→ **What needs to be done**
The expected answer is every line of the material that contains the word "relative".

→ **Records for the exercise**
——
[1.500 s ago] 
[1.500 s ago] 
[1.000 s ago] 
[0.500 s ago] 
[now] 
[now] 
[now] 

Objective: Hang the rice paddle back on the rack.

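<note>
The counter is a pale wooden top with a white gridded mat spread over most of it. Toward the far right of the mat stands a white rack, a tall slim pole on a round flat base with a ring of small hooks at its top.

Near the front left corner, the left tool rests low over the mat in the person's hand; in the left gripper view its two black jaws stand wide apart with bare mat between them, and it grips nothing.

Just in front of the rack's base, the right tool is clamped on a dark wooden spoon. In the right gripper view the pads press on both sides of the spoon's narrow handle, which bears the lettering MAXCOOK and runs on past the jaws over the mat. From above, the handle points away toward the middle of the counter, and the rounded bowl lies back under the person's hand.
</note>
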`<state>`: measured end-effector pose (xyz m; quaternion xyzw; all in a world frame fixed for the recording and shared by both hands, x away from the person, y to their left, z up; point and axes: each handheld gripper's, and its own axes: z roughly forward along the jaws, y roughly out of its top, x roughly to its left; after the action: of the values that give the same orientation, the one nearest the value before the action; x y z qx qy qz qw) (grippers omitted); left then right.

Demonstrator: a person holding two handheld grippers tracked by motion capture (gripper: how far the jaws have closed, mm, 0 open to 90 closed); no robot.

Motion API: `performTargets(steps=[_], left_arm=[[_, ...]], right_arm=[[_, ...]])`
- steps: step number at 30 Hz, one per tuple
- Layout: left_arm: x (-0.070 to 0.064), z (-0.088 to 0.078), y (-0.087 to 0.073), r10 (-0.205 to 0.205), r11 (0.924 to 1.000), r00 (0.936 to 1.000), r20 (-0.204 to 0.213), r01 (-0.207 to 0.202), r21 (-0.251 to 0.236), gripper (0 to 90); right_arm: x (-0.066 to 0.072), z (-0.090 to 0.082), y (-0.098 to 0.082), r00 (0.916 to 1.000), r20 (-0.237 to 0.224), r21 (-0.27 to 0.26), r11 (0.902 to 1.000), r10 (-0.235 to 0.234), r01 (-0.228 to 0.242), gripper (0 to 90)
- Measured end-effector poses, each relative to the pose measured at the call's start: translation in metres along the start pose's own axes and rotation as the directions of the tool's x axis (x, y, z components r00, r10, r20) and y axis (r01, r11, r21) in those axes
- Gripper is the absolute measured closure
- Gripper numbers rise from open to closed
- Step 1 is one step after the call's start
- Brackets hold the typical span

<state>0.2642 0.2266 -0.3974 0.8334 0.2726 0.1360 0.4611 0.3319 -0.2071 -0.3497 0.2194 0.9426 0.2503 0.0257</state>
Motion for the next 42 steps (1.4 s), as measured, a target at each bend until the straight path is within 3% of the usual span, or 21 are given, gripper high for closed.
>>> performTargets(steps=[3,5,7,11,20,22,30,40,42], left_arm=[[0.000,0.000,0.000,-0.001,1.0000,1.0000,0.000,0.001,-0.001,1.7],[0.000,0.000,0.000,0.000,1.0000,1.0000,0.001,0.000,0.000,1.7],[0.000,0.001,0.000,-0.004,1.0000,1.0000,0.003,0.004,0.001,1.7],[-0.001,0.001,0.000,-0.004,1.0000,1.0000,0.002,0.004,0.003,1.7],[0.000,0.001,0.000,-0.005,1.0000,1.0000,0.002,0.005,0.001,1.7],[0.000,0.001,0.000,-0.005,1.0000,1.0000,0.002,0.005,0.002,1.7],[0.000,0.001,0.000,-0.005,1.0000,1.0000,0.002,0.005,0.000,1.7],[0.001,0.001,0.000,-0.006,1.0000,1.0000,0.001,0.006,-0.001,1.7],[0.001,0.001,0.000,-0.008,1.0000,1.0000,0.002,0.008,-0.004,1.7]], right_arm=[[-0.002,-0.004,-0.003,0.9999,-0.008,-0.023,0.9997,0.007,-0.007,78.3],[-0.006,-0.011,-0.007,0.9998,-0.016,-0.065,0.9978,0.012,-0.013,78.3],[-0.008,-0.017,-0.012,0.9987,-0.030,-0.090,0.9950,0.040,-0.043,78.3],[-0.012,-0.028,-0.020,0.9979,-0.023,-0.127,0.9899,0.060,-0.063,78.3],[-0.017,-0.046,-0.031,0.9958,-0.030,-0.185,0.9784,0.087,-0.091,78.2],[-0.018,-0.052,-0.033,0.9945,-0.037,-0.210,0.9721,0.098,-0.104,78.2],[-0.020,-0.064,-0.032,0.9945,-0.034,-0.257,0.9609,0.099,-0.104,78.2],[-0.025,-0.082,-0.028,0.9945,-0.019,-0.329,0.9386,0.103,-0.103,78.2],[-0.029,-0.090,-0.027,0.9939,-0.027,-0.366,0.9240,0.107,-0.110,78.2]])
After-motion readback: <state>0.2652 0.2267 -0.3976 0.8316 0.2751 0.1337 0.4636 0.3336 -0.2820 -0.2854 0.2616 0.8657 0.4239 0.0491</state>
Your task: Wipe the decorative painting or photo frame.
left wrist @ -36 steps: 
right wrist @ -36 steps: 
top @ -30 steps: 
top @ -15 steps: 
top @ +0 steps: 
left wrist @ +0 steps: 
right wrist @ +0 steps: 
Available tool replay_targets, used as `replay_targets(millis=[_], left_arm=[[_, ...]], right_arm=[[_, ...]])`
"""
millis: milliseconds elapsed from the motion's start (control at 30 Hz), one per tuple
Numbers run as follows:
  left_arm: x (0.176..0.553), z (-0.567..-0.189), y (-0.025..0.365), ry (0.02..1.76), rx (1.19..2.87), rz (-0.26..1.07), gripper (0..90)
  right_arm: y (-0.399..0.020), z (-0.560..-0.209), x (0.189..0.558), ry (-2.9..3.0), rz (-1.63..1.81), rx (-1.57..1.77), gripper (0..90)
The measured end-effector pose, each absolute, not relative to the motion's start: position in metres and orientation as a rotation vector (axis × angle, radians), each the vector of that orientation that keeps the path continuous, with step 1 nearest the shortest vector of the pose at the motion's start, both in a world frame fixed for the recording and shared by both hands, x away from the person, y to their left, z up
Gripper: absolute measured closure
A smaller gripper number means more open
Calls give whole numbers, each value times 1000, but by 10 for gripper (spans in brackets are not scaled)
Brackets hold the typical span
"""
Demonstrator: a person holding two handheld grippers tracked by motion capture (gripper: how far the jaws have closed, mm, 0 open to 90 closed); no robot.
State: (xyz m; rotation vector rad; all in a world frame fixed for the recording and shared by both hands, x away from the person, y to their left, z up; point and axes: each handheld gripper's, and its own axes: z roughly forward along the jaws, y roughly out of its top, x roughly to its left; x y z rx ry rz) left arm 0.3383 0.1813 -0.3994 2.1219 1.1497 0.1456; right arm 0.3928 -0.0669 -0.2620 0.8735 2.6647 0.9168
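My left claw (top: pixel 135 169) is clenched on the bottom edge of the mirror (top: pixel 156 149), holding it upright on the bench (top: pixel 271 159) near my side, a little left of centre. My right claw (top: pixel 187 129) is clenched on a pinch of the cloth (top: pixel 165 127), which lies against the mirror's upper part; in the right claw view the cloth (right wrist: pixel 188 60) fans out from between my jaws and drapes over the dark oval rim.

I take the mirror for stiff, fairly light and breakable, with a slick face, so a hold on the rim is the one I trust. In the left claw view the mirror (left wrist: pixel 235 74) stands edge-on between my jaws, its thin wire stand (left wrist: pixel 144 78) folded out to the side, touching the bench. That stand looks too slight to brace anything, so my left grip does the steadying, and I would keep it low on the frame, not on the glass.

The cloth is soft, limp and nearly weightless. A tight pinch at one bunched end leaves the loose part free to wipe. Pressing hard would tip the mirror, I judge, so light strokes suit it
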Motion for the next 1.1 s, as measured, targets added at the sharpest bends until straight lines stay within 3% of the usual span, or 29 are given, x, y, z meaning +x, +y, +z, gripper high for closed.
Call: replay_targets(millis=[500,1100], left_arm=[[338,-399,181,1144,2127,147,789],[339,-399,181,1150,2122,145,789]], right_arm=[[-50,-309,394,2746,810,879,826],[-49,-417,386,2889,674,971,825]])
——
→ **Written response**
- Measured end-effector poses, each relative to the pose measured at the call's start: translation in metres along the start pose's own axes and rotation as the directions of the tool's x axis (x, y, z components r00, r10, r20) and y axis (r01, r11, r21) in those axes
The measured end-effector pose, each absolute, not relative to the motion's start: position in metres and orientation as a rotation vector (axis × angle, radians), each the vector of that orientation that keeps the path continuous, with step 1 nearest the shortest vector of the pose at the motion's start, both in a world frame fixed for the recording and shared by both hands, x away from the person, y to their left, z up

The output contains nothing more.